La sociologie de l’art permet également de saisir un niveau supplémentaire. Le futurisme naît dans un système culturel où le scandale, le journal, le manifeste, la soirée publique, le procès et la provocation constituent les différents éléments d’une même économie symbolique. Le corps érotique produit un capital d’attention. La transgression devient une ressource communicationnelle. L’obscénité n’est pas seulement un contenu: elle constitue une stratégie de visibilité.

Le procès pour obscénité suscité par Mafarka en 1910 illustre concrètement le rapport entre provocation littéraire et espace public. Dans cette perspective, la censure n’est pas uniquement un obstacle extérieur: elle devient une composante du circuit performatif de l’avant-garde. L’œuvre scandaleuse acquiert de la visibilité précisément par la réaction de l’institution.

Valentine_de_Saint-Point_by_Alphonse_Mucha_(early_1900s).jpgEnfin, la science politique appliquée à l’art permet de lire l’érotisme futuriste comme une micropolitique du corps. Le corps masculin est associé à la vitesse, à la guerre, à la conquête et à la production; le corps féminin est tour à tour érotisé, méprisé, combattu ou reconfiguré en sujet guerrier. Saint-Point (ci-contre) représente la réponse interne sophistiquée à cette contradiction: elle ne rejette pas le langage de la force, mais se le réapproprie. Son opération demeure ambivalente, car la libération féminine est pensée au moyen de catégories héroïques et guerrières. C’est précisément cette ambivalence qui empêche de réduire son manifeste à une simple émancipation avant la lettre.

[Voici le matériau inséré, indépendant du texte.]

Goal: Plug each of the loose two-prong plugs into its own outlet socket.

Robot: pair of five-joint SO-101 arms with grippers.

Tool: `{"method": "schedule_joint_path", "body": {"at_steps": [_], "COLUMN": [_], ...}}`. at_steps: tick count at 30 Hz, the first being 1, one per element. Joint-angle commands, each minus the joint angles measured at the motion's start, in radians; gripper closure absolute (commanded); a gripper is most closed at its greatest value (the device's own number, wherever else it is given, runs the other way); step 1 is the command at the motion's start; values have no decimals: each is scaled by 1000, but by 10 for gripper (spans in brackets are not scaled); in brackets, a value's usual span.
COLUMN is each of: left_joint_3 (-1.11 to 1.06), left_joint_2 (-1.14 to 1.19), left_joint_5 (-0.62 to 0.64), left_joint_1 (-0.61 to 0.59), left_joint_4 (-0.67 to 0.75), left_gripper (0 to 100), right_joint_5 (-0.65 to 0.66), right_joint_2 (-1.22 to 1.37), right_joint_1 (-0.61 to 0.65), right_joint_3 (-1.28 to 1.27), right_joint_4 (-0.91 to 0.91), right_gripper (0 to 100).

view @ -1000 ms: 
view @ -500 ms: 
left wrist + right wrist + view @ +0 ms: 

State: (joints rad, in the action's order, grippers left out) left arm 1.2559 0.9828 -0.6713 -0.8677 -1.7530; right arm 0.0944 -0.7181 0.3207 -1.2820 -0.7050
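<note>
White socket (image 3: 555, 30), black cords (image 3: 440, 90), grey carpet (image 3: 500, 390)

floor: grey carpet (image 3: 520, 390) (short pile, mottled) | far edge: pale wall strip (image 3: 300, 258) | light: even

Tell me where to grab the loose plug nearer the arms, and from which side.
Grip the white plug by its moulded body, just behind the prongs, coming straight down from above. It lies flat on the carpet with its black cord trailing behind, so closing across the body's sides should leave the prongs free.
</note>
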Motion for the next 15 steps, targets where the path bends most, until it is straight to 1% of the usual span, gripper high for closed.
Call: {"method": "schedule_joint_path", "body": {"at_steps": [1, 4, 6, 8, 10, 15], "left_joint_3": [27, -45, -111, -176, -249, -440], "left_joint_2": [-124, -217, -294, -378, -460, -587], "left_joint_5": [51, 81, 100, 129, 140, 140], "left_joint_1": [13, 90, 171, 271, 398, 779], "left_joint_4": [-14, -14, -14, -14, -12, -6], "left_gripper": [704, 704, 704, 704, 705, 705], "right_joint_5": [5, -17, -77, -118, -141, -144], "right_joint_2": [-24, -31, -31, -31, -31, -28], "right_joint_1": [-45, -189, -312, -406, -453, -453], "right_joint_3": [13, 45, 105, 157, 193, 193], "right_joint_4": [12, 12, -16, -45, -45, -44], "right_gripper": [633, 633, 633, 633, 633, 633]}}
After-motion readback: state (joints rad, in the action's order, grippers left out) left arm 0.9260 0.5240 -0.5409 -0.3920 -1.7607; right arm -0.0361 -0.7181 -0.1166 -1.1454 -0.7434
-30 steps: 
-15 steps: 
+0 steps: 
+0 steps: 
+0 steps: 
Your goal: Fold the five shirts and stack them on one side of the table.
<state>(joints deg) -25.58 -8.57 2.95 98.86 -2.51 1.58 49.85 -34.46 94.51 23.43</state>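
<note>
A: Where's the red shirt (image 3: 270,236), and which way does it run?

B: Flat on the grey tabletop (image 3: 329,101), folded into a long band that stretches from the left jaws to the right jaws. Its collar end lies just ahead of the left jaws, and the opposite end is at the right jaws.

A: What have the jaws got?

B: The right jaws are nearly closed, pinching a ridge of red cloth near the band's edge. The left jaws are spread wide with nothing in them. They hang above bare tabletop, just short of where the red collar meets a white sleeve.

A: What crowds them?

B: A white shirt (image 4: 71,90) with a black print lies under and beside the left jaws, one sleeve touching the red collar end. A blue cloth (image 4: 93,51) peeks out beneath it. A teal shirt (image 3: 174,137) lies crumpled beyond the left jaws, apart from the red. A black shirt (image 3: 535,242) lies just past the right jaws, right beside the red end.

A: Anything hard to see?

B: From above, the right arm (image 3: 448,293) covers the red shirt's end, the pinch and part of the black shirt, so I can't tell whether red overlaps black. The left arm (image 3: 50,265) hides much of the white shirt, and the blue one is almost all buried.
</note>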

L’érotisme futuriste italien apparaît donc comme un laboratoire où se rencontrent trois transformations de la modernité: la transformation du corps en énergie, celle du désir en langage public et celle de l’art en intervention politique. Le corps n’est pas uniquement un thème littéraire; il devient un médium. La sexualité n’est pas seulement une expérience privée; elle devient un discours public. La parole érotique ne se contente pas de décrire le désir; elle cherche à l’autoriser, à le discipliner, à le mettre en spectacle et à l’orienter.

Le futurisme découvre dans l’érotisme une force parfaitement compatible avec son obsession pour la nouveauté: le désir accélère, secoue, rompt avec les habitudes, remet la pudeur en question et transforme le corps en lieu de conflit.

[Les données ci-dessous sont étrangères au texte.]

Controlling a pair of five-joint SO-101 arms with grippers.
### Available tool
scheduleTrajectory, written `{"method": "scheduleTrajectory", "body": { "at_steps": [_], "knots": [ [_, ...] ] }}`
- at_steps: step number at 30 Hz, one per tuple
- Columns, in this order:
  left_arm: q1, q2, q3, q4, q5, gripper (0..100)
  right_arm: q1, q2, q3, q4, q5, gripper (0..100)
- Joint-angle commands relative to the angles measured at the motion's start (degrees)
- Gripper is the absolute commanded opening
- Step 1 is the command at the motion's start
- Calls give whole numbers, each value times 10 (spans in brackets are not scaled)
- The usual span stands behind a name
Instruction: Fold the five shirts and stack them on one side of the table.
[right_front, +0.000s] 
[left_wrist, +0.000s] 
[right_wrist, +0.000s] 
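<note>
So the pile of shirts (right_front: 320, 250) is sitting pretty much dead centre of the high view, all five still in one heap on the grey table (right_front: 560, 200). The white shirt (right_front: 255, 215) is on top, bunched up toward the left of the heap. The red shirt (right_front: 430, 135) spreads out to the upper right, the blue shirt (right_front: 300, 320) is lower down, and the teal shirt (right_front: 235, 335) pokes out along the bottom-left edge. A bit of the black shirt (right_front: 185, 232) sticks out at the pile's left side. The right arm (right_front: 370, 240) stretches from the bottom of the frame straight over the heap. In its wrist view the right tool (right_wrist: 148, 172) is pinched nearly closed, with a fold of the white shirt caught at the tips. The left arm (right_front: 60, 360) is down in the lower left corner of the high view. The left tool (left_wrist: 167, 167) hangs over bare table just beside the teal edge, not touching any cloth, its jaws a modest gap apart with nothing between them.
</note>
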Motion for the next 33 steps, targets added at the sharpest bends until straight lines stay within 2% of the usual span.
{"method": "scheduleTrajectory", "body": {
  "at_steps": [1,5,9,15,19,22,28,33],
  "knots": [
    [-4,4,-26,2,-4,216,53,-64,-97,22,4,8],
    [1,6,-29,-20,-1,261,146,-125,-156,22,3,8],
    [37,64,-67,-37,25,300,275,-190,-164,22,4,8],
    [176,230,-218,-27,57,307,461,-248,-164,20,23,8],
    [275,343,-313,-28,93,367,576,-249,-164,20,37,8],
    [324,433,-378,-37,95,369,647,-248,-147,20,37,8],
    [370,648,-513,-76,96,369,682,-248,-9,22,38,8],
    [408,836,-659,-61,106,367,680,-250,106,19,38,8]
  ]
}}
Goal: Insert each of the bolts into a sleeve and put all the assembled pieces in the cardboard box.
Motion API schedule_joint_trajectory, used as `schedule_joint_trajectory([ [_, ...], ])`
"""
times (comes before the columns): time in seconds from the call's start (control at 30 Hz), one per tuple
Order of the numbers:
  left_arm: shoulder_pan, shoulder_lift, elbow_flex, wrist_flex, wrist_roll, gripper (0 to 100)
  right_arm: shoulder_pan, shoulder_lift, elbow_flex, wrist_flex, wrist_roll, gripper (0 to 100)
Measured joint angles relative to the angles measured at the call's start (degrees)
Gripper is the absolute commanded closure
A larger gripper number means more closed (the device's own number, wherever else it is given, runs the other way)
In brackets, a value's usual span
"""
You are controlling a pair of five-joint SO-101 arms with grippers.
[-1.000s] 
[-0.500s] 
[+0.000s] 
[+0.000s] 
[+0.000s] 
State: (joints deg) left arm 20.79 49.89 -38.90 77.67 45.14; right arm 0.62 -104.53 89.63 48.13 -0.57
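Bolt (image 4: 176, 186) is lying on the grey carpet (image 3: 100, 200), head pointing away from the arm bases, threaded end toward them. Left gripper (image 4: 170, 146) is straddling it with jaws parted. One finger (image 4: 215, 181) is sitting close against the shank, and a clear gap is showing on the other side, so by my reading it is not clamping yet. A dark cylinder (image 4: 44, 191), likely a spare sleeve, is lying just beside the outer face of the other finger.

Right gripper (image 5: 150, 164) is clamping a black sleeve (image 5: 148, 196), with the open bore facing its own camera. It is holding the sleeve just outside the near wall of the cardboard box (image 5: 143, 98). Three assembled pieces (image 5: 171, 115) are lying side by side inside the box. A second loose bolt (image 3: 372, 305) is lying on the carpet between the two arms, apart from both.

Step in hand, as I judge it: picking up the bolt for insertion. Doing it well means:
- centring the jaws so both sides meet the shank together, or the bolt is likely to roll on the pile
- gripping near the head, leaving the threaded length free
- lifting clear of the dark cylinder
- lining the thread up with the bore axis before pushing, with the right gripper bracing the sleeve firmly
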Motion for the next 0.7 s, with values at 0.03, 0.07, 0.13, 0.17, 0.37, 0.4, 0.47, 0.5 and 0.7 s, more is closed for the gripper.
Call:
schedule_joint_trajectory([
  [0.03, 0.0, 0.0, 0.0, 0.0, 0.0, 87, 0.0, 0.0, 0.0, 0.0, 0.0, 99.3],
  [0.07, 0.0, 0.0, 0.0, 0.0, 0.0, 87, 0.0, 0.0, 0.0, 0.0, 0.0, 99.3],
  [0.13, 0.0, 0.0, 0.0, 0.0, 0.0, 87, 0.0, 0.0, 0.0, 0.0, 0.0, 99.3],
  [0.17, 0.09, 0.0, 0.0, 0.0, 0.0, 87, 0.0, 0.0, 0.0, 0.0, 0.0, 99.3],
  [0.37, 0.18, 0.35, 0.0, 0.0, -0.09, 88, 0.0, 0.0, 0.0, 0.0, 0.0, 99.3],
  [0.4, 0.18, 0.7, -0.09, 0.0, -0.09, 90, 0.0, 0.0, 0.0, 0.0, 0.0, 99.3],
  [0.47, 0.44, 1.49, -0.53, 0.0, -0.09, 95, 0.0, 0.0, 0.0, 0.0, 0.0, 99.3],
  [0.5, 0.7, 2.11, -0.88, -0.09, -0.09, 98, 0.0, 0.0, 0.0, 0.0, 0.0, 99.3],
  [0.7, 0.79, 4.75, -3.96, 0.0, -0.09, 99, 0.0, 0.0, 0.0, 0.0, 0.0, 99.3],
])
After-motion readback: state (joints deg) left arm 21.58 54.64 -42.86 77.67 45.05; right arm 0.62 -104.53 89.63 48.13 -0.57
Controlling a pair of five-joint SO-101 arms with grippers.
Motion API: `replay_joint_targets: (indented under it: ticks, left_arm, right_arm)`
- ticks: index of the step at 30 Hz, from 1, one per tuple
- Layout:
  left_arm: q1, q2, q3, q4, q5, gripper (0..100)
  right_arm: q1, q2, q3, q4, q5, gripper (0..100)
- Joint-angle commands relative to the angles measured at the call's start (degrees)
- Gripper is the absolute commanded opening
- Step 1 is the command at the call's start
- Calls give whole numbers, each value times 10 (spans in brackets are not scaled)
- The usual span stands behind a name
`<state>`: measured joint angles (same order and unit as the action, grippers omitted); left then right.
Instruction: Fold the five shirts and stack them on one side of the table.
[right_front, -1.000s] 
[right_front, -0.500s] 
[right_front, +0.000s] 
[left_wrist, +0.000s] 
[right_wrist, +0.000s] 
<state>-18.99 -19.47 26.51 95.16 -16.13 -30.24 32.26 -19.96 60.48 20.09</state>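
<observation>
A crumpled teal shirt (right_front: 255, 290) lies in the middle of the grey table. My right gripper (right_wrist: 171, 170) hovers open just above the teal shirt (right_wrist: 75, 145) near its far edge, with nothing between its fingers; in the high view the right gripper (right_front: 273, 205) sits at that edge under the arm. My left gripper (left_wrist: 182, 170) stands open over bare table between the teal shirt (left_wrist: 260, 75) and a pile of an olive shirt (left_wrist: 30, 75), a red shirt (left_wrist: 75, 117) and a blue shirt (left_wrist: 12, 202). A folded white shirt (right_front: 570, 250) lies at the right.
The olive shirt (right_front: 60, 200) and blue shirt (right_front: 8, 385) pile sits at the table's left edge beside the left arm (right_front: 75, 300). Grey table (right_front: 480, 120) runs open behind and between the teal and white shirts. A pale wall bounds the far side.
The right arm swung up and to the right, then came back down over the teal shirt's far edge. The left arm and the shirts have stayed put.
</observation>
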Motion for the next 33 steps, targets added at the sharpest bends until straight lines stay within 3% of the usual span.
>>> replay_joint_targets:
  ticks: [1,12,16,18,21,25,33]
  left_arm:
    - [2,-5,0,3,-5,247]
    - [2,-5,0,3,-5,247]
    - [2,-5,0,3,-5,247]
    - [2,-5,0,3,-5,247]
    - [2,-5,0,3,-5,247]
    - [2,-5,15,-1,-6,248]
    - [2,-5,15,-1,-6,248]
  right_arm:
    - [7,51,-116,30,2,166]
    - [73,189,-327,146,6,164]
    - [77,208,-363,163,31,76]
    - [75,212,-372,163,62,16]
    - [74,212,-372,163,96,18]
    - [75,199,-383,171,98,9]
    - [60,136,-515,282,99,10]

Marinetti tend à subordonner l’éros à la puissance et à la conquête; Saint-Point cherche à transformer cette même énergie en autonomie féminine et en créativité; Tavolato radicalise sa fonction polémique contre la morale conventionnelle. Il en résulte une conception de l’éros qui appartient pleinement à la modernité d’avant-garde: désirer signifie produire de l’énergie, parler signifie intervenir sur le corps et écrire signifie modifier les règles de la perception.

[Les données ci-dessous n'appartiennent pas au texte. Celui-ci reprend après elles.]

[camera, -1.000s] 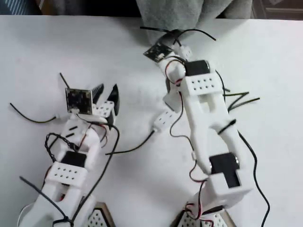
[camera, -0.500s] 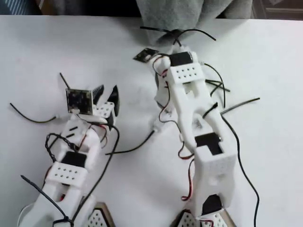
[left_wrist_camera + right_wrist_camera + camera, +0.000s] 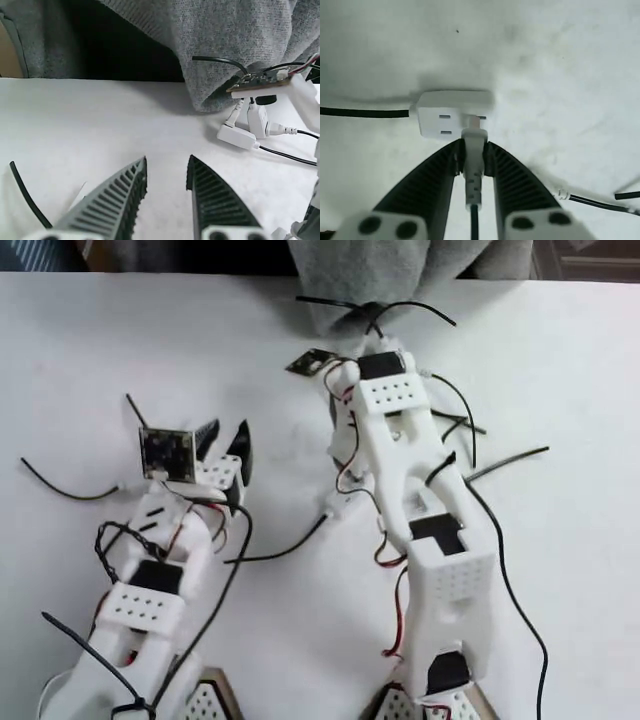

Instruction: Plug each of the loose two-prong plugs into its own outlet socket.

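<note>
Over the white tabletop [image 3: 100,340] the left claw [image 3: 166,160] hangs with its fingers spread apart, holding nothing. The right claw [image 3: 474,145] is clamped on a white two-prong plug [image 3: 474,162]. The plug's prongs meet one socket of the white outlet block [image 3: 437,120], which lies flat on the tabletop with its neighbouring slots bare.

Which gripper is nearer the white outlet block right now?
Right. The right gripper holds a plug with its tip against the outlet block. The left gripper sits open over bare table, well apart from it.
</note>
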Tool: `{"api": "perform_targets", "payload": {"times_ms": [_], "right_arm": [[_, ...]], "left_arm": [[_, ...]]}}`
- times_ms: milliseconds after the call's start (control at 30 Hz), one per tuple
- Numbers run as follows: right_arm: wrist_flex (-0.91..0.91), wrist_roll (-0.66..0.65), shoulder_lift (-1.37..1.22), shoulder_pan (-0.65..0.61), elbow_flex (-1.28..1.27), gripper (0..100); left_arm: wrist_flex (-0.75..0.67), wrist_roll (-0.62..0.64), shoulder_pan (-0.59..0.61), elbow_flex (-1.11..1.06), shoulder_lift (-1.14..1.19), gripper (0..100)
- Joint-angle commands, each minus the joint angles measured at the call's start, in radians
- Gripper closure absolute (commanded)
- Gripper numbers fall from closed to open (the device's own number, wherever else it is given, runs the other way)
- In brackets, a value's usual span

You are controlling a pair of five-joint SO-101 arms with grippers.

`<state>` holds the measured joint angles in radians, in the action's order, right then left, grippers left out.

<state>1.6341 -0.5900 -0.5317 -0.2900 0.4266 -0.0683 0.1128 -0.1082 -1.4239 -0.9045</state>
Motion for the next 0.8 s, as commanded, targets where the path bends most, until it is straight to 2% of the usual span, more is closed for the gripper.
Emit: {"api": "perform_targets", "payload": {"times_ms": [0, 267, 567, 767], "right_arm": [[0.007, -0.009, 0.002, 0.021, 0.029, 98.0], [0.005, -0.011, -0.004, 0.048, 0.025, 98.0], [0.005, -0.005, -0.127, -0.028, 0.000, 98.0], [-0.002, -0.009, -0.199, -0.019, 0.006, 98.0]], "left_arm": [[-0.008, 0.000, 0.010, 0.005, -0.001, 85], [-0.008, 0.000, 0.008, 0.005, -0.001, 86], [-0.008, 0.000, 0.008, 0.005, -0.001, 86], [-0.008, 0.000, 0.008, 0.005, -0.001, 85]]}}
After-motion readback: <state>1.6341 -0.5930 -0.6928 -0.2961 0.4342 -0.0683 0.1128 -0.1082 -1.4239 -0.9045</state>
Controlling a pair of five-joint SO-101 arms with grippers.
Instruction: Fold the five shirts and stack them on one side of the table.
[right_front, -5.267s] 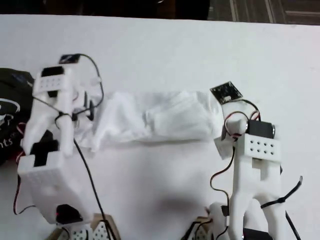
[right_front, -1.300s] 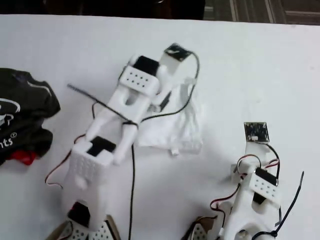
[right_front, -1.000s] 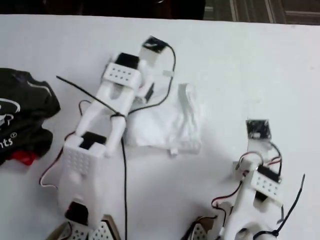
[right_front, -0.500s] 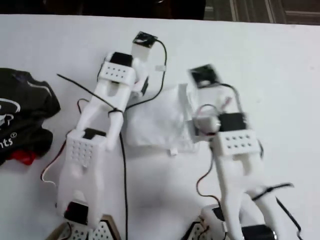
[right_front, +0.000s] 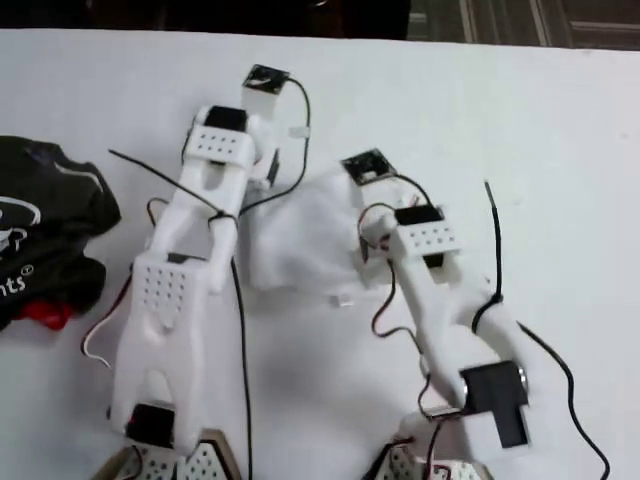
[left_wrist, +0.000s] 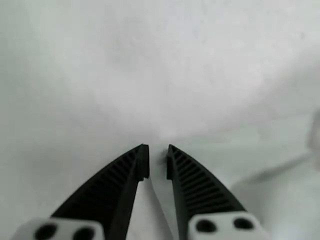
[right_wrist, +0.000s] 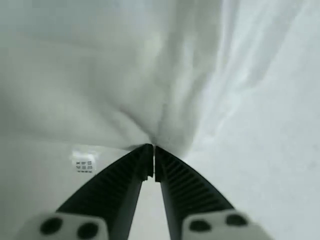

La force et la limite de l’érotisme futuriste résident dans le fait qu’au moment même où il libère le désir de l’ancienne morale, il risque de le soumettre à une nouvelle discipline: celle de la vitesse, de la virilité, de la guerre et de la performance. L’érotisme futuriste n’est pas un simple chapitre de la littérature érotique italienne: il est l’un des lieux où l’avant-garde expérimente la possibilité de transformer le corps en forme politique.